While our canine companions may not understand the full extent of human absence, they do seem to understand the emotional feeling of missing someone who is no longer a part of their daily lives. For dogs, often it is the change of routine, as well as the absence of the person’s sensations (sight, sound, smell) that easily convey that something is very different.
Andria Gordon is a Registered Veterinary Technician (RVT) who is specializing in the field of Behaviour. Andria says that all dogs are unique individuals, and not all will exhibit the same signs of “missing” a family member. However, the most common signs are:
- lack of energy
- loss of appetite
- weight loss
“Anxiety and stress can present themselves in a variety of ways,” Andria explains. “Signs to be aware of are things such as whining, panting, fidgeting, barking or pacing.”
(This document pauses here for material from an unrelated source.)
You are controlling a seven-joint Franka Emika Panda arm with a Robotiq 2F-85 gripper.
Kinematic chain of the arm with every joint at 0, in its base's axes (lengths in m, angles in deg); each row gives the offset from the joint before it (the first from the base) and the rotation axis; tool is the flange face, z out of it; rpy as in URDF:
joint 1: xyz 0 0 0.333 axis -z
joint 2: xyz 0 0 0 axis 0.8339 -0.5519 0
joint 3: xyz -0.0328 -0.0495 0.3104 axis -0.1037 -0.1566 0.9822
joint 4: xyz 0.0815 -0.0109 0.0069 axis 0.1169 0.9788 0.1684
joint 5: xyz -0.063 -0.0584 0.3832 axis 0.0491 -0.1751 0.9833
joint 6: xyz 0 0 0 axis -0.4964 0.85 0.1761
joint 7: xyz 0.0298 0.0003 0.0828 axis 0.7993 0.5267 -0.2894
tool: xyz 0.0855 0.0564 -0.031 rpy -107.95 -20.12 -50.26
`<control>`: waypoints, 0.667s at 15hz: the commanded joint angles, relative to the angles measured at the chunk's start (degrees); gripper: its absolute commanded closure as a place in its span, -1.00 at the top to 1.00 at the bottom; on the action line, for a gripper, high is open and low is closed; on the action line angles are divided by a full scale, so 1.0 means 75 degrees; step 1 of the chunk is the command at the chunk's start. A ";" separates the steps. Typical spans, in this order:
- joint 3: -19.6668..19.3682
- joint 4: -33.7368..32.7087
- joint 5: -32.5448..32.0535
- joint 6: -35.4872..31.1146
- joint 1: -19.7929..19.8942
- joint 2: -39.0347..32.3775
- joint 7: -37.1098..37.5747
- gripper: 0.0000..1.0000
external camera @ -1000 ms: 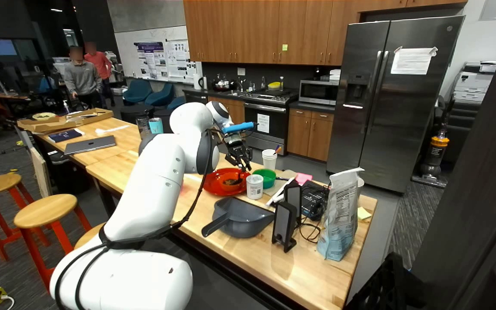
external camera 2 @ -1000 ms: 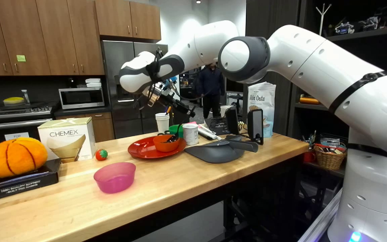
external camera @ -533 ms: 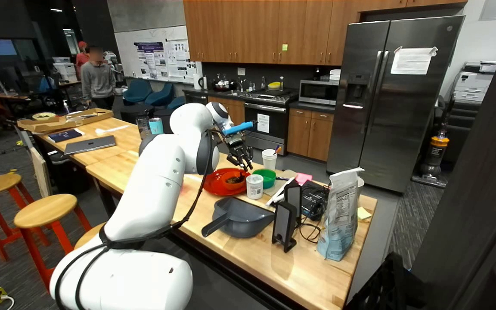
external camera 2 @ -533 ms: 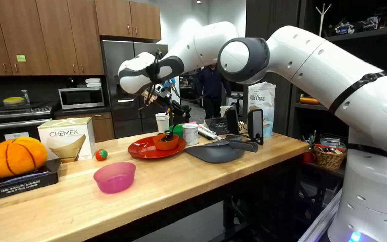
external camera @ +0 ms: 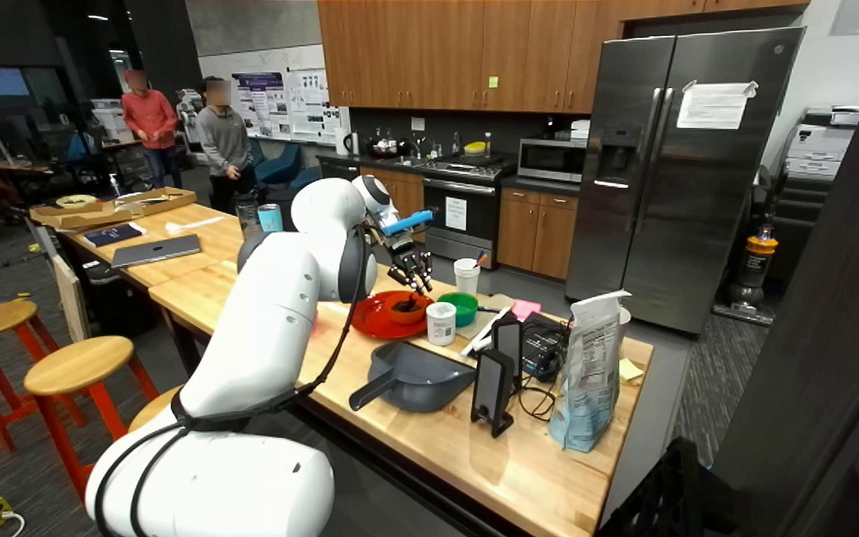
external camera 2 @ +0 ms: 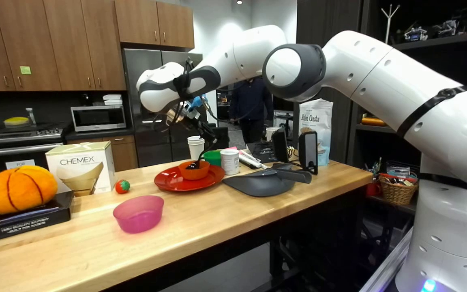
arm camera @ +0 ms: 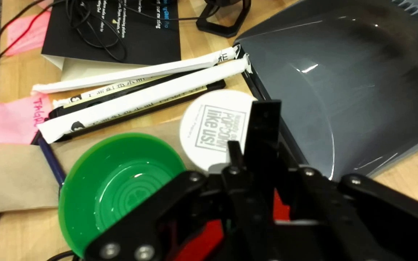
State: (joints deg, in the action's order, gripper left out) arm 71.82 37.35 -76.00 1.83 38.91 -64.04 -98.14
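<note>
My gripper [external camera 2: 210, 142] is shut on the handle of a black spoon [external camera 2: 193, 166]. It is above the red plate [external camera 2: 168, 182] at the far side of the table, and it also shows in an exterior view [external camera: 420, 282]. The spoon slants down with its head inside the orange bowl [external camera 2: 195, 174], which stands on the plate. The bowl's contents are mostly hidden. In the wrist view the handle end [arm camera: 263, 123] sticks up between the fingers [arm camera: 258, 168]; the bowl is hidden there. A white lidded tub [arm camera: 209, 127] and a green bowl [arm camera: 129, 188] are beside the gripper.
A grey dustpan [external camera: 418, 384] lies near the plate. White cups [external camera 2: 196, 149], black speakers [external camera 2: 309, 152] and an oats bag [external camera 2: 316, 121] stand behind. A pink bowl [external camera 2: 138, 215], a Chemex box [external camera 2: 85, 166], a toy strawberry [external camera 2: 122, 186] and an orange pumpkin [external camera 2: 18, 190] are also there.
My gripper and the spoon have moved away from the white tub, and the spoon head went lower into the orange bowl. The bowl has shifted slightly on the plate. People in the background have walked.
</note>
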 commanded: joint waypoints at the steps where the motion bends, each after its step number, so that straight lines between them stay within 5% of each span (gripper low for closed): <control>1: 0.0082 -0.0059 0.0157 0.0286 0.0029 0.0086 -0.0182 -0.88; 10: -0.0017 -0.0122 -0.0068 0.1517 -0.0050 0.0045 -0.0469 -0.88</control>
State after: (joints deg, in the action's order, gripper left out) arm 72.40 37.19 -75.81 10.07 38.88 -64.01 -100.25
Andria recommends that families provide as much structure and predictability as possible for the dog. Keep feeding and walking times consistent, as well as sleeping areas.
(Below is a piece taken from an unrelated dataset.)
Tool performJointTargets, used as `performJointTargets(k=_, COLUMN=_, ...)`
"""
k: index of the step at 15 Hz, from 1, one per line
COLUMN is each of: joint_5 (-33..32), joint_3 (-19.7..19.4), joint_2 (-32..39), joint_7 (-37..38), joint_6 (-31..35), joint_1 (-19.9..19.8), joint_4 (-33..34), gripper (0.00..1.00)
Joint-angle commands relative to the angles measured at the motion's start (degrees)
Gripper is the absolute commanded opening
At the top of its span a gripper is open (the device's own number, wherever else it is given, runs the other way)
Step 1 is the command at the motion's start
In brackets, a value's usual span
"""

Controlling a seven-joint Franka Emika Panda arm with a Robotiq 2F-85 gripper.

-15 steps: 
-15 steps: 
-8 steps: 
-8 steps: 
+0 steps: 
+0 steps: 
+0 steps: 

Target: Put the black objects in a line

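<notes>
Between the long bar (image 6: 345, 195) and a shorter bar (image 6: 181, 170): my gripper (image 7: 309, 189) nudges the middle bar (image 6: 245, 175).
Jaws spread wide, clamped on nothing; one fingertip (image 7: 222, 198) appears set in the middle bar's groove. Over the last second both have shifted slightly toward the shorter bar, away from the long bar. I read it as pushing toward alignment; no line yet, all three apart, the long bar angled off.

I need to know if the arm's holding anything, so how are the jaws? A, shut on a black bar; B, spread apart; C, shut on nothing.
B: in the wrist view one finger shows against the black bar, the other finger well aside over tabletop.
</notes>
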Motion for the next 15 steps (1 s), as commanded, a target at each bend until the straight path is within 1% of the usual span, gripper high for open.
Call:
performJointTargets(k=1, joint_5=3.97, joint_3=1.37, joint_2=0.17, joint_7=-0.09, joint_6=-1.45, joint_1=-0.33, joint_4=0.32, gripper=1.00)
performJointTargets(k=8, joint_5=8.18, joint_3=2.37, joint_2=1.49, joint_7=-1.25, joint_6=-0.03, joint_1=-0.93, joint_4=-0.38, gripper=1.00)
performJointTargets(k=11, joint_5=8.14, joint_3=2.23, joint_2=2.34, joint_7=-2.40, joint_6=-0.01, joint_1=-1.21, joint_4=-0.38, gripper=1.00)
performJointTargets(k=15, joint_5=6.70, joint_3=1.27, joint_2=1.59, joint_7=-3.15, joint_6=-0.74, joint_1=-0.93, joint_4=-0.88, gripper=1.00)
“If the children were involved in the daily feeding and walking, I recommend family members share these duties prior to the kids’ departure, so that the routine isn’t changing all of a sudden for the dog,” Andria says. “Remaining family members should provide comfort by spending more time with the dog.”
Increasing enrichment during the transition period can also be helpful. Consider play dates with other dogs, adding feeding/activity toys, or short fun training sessions to keep the dog engaged.
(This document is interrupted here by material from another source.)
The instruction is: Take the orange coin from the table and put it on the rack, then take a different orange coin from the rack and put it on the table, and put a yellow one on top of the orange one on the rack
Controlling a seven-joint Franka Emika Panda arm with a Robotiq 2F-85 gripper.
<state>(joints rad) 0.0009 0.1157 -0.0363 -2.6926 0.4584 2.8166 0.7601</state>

How long a dog grieves varies by individual. Most dogs will adjust to their “new normal” over time with the support of the remaining family members. In many cases, there are happy reunions when their family members return home for the holidays!
Andria encourages changes to be incorporated gradually before the departure of the family member so that there is consistency for the dog and there is time to adjust to the new routine.
At the first sign of a decline in physical or emotional health, always consult your veterinary healthcare team to ensure that the signs of grief/loss are not masking a physical illness.